HOW TO COMPLETE THIS TASK: From the entries below, please output exactly the lines starting at the one containing "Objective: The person" and ending at the one containing "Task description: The", both included.

DATASET RECORDS:
-=-=-

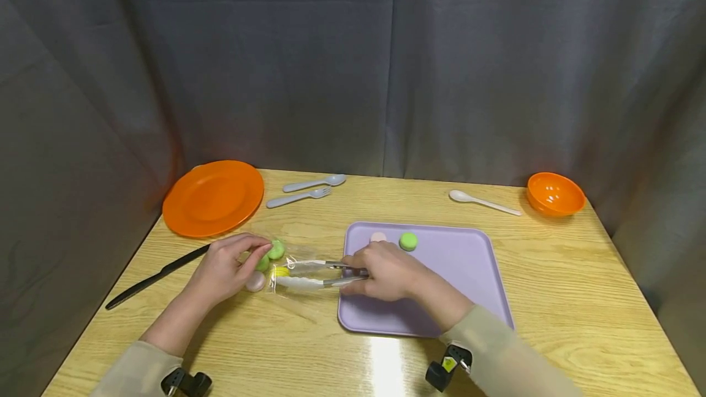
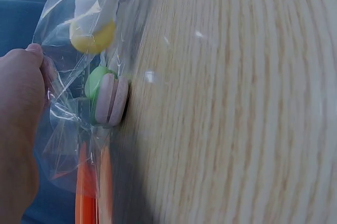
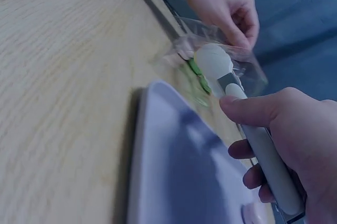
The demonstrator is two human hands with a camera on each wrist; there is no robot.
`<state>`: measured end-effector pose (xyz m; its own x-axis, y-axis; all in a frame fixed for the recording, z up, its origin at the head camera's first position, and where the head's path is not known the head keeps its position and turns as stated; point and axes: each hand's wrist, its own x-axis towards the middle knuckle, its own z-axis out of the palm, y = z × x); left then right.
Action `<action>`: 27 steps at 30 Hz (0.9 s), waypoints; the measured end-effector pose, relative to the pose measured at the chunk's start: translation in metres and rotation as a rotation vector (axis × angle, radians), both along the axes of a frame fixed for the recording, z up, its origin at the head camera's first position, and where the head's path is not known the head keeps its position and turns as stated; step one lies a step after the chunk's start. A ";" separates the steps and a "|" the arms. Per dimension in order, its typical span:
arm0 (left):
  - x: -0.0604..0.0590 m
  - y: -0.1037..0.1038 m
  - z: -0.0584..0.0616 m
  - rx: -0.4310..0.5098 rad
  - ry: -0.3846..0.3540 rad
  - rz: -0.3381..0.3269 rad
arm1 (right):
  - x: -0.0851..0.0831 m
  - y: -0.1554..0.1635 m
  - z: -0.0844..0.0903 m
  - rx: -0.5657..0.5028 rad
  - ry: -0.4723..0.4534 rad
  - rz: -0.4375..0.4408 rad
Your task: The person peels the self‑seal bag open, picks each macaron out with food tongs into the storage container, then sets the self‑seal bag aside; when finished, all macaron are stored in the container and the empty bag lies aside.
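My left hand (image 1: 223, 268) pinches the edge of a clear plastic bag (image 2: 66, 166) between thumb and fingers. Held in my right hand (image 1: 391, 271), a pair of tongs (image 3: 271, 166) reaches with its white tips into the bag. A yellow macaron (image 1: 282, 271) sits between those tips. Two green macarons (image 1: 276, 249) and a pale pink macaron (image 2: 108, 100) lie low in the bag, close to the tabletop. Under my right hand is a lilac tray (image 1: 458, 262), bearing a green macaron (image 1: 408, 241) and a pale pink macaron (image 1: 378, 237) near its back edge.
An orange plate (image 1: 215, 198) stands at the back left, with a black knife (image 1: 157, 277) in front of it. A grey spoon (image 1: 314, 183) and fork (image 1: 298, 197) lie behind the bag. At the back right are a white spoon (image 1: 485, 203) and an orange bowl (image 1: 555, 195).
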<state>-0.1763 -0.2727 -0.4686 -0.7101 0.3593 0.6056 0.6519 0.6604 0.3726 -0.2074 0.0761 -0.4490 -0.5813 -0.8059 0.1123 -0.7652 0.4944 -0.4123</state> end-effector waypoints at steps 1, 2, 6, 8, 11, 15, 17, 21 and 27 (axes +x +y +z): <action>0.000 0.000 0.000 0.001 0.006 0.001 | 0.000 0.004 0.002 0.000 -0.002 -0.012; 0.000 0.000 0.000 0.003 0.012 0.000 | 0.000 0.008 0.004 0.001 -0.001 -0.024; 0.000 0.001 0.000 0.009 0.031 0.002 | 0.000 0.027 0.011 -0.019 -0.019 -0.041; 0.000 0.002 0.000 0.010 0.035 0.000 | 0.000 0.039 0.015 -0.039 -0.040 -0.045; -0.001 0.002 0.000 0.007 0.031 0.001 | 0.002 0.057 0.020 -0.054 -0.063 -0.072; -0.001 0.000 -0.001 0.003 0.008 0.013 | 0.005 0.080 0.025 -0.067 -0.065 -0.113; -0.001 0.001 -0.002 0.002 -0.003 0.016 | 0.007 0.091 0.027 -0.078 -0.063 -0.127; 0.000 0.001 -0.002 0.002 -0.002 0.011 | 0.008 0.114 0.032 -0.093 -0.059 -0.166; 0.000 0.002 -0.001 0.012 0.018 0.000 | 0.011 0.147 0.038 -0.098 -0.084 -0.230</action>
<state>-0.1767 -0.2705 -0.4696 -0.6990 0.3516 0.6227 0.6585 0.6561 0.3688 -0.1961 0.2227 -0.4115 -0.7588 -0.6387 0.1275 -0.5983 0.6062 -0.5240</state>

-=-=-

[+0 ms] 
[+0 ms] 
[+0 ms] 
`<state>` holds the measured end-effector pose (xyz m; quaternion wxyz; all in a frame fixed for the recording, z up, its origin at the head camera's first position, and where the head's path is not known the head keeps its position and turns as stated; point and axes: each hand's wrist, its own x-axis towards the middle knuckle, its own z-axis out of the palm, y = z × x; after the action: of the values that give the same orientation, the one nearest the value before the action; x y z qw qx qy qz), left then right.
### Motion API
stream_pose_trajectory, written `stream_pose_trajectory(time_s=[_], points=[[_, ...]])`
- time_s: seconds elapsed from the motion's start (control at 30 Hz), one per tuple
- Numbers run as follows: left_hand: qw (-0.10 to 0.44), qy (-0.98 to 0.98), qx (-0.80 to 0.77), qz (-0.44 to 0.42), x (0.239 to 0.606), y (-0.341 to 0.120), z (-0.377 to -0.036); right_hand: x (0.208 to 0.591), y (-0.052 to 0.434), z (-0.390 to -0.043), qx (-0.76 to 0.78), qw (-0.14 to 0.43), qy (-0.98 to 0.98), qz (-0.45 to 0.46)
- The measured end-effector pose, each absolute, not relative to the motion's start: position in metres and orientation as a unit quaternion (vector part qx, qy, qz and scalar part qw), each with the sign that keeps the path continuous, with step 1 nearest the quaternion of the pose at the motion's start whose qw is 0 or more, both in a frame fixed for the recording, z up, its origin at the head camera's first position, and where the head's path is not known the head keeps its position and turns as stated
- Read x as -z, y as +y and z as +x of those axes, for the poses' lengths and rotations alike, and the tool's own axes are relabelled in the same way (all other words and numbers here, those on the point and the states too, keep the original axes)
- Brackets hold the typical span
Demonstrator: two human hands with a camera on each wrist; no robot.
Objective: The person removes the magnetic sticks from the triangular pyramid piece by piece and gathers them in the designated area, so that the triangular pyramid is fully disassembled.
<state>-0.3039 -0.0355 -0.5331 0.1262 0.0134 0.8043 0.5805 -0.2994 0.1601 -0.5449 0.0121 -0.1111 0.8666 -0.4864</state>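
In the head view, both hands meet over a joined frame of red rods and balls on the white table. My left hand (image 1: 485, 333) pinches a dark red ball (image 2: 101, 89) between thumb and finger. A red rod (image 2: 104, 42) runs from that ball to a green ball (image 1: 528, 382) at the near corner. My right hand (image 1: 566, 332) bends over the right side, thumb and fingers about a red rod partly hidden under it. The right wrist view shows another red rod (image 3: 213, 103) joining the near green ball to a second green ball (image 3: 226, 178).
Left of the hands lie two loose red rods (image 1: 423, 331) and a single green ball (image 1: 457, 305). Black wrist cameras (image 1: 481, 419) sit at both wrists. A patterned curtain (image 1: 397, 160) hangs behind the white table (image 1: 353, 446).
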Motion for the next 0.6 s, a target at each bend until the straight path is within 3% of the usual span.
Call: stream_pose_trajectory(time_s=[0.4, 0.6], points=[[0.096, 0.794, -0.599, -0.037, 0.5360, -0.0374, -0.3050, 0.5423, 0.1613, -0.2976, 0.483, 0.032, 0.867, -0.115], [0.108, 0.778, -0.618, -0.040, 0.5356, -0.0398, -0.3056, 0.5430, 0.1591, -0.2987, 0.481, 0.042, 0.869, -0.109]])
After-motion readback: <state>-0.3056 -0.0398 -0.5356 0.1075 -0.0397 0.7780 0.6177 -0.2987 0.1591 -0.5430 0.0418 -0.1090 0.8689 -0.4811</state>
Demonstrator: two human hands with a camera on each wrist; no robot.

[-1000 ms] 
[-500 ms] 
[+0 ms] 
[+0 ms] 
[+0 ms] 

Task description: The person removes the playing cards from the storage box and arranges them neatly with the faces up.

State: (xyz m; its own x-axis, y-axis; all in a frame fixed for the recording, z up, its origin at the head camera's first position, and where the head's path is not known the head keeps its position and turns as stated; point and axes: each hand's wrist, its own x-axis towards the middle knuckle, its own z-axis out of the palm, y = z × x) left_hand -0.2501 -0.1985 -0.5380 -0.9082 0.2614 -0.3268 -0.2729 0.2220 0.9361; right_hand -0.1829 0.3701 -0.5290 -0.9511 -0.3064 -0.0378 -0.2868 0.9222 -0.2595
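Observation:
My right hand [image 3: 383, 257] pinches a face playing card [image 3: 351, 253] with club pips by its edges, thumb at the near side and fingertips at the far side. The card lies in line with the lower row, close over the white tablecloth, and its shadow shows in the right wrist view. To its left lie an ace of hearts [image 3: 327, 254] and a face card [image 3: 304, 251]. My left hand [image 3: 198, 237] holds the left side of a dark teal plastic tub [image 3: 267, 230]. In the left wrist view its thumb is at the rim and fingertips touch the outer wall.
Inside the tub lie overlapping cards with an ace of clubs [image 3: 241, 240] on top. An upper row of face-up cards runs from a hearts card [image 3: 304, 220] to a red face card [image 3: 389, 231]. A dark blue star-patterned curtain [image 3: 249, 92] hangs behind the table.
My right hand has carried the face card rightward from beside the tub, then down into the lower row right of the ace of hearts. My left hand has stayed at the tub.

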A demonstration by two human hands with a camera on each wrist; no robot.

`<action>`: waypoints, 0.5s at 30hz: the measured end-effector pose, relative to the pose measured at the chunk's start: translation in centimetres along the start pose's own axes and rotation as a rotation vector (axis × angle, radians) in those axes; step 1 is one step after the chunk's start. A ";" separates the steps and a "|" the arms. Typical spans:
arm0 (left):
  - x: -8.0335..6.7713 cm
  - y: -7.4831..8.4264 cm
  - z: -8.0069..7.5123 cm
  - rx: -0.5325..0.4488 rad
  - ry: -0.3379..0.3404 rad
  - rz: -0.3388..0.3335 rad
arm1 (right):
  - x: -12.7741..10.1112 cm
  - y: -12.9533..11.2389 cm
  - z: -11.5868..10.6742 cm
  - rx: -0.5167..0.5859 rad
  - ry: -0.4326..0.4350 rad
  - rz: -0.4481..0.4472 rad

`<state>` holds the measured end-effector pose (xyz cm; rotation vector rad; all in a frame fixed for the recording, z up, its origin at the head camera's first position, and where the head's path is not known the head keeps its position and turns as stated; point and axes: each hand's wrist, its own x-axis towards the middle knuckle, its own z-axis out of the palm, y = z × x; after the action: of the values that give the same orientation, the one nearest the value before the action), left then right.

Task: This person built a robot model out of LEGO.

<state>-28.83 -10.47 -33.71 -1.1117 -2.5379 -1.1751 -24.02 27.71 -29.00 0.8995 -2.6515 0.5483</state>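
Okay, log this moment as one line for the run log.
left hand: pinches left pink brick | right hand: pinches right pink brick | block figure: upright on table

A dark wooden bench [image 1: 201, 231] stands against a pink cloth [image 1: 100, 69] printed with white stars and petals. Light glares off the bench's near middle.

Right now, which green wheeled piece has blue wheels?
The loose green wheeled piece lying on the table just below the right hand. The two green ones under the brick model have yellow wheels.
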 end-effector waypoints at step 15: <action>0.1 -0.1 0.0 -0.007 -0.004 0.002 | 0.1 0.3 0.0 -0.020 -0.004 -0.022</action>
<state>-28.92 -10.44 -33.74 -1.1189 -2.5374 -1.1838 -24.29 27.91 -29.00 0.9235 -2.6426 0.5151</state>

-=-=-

EXERCISE OUTPUT:
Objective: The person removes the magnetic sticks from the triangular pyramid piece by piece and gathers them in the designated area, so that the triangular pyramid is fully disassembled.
<state>-0.3039 -0.0355 -0.5331 0.1262 0.0134 0.8043 0.5805 -0.2994 0.1601 -0.5449 0.0121 -0.1111 0.8666 -0.4864</state>
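In the head view, both hands meet over a joined frame of red rods and balls on the white table. My left hand (image 1: 485, 333) pinches a dark red ball (image 2: 101, 89) between thumb and finger. A red rod (image 2: 104, 42) runs from that ball to a green ball (image 1: 528, 382) at the near corner. My right hand (image 1: 566, 332) bends over the right side, thumb and fingers about a red rod partly hidden under it. The right wrist view shows another red rod (image 3: 213, 103) joining the near green ball to a second green ball (image 3: 226, 178).
Left of the hands lie two loose red rods (image 1: 423, 331) and a single green ball (image 1: 457, 305). Black wrist cameras (image 1: 481, 419) sit at both wrists. A patterned curtain (image 1: 397, 160) hangs behind the white table (image 1: 353, 446).
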Motion for the next 0.6 s, a target at each bend until the straight path is within 3% of the usual span.
Call: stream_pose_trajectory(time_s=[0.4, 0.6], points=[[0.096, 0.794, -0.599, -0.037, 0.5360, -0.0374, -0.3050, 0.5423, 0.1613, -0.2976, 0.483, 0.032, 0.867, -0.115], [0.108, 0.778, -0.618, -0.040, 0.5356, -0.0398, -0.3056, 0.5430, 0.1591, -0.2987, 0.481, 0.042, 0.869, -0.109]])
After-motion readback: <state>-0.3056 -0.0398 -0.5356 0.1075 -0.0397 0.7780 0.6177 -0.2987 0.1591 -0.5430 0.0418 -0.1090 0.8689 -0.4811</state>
Demonstrator: two human hands with a camera on each wrist; no robot.

[-1000 ms] 
[-500 ms] 
[+0 ms] 
[+0 ms] 
[+0 ms] 

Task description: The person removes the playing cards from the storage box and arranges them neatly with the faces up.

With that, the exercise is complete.